§ **Task brief**
Output every line of the material exactly.

§ **Stored data**

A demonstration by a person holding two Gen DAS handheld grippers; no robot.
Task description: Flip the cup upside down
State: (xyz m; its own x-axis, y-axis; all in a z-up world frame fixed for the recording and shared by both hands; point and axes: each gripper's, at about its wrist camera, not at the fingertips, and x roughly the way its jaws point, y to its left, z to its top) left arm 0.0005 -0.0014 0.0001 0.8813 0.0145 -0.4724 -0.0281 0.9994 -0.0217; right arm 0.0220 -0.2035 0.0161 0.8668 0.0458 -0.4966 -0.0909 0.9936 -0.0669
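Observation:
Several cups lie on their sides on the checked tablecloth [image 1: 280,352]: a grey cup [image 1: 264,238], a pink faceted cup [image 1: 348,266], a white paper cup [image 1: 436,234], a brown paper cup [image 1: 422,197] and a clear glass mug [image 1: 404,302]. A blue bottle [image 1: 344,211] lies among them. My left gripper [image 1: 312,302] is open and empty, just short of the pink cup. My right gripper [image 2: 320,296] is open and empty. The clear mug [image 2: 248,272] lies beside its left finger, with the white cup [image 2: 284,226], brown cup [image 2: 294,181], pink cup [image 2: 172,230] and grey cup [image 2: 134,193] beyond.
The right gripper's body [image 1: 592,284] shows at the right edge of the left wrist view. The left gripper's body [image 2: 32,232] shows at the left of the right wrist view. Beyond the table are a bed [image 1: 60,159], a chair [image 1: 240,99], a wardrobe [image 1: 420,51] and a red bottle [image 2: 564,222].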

§ **Answer area**
A demonstration by a person holding two Gen DAS handheld grippers; no robot.
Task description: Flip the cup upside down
State: (xyz m; its own x-axis, y-axis; all in a z-up world frame fixed for the recording and shared by both hands; point and axes: each gripper's, at about its wrist camera, not at the fingertips, and x roughly the way its jaws point, y to its left, z to its top) left arm 0.0005 -0.0014 0.0001 0.8813 0.0145 -0.4724 -0.0281 0.9994 -0.0217; right arm 0.0220 -0.2035 0.0161 0.8668 0.0458 -0.4966 -0.0909 0.9936 -0.0669
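Observation:
Several cups lie on their sides on the checked tablecloth [image 1: 280,352]: a grey cup [image 1: 264,238], a pink faceted cup [image 1: 348,266], a white paper cup [image 1: 436,234], a brown paper cup [image 1: 422,197] and a clear glass mug [image 1: 404,302]. A blue bottle [image 1: 344,211] lies among them. My left gripper [image 1: 312,302] is open and empty, just short of the pink cup. My right gripper [image 2: 320,296] is open and empty. The clear mug [image 2: 248,272] lies beside its left finger, with the white cup [image 2: 284,226], brown cup [image 2: 294,181], pink cup [image 2: 172,230] and grey cup [image 2: 134,193] beyond.
The right gripper's body [image 1: 592,284] shows at the right edge of the left wrist view. The left gripper's body [image 2: 32,232] shows at the left of the right wrist view. Beyond the table are a bed [image 1: 60,159], a chair [image 1: 240,99], a wardrobe [image 1: 420,51] and a red bottle [image 2: 564,222].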

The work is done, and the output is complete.